• AIM OF THE TASK: Write out each line of the listing as it stands, without the images.

Content starts

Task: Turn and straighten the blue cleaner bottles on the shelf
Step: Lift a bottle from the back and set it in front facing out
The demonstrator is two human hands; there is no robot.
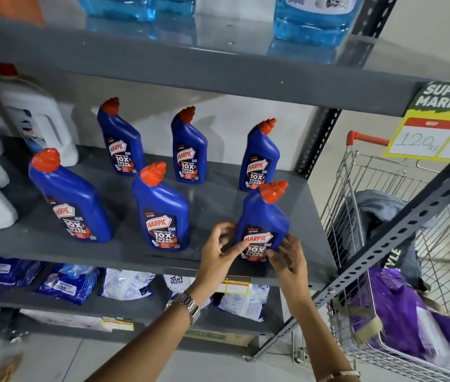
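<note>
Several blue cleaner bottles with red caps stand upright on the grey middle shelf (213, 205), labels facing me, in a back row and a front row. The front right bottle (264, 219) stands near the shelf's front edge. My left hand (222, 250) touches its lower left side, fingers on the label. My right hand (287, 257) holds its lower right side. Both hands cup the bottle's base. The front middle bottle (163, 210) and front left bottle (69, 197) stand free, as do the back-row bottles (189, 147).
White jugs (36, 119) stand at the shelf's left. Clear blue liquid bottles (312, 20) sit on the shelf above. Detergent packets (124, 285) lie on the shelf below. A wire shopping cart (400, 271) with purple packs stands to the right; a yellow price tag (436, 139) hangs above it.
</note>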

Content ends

• RESPONSE:
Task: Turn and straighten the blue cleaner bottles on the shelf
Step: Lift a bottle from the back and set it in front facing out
The demonstrator is two human hands; there is no robot.
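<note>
Several blue cleaner bottles with red caps stand upright on the grey middle shelf (213, 205), labels facing me, in a back row and a front row. The front right bottle (264, 219) stands near the shelf's front edge. My left hand (222, 250) touches its lower left side, fingers on the label. My right hand (287, 257) holds its lower right side. Both hands cup the bottle's base. The front middle bottle (163, 210) and front left bottle (69, 197) stand free, as do the back-row bottles (189, 147).
White jugs (36, 119) stand at the shelf's left. Clear blue liquid bottles (312, 20) sit on the shelf above. Detergent packets (124, 285) lie on the shelf below. A wire shopping cart (400, 271) with purple packs stands to the right; a yellow price tag (436, 139) hangs above it.
</note>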

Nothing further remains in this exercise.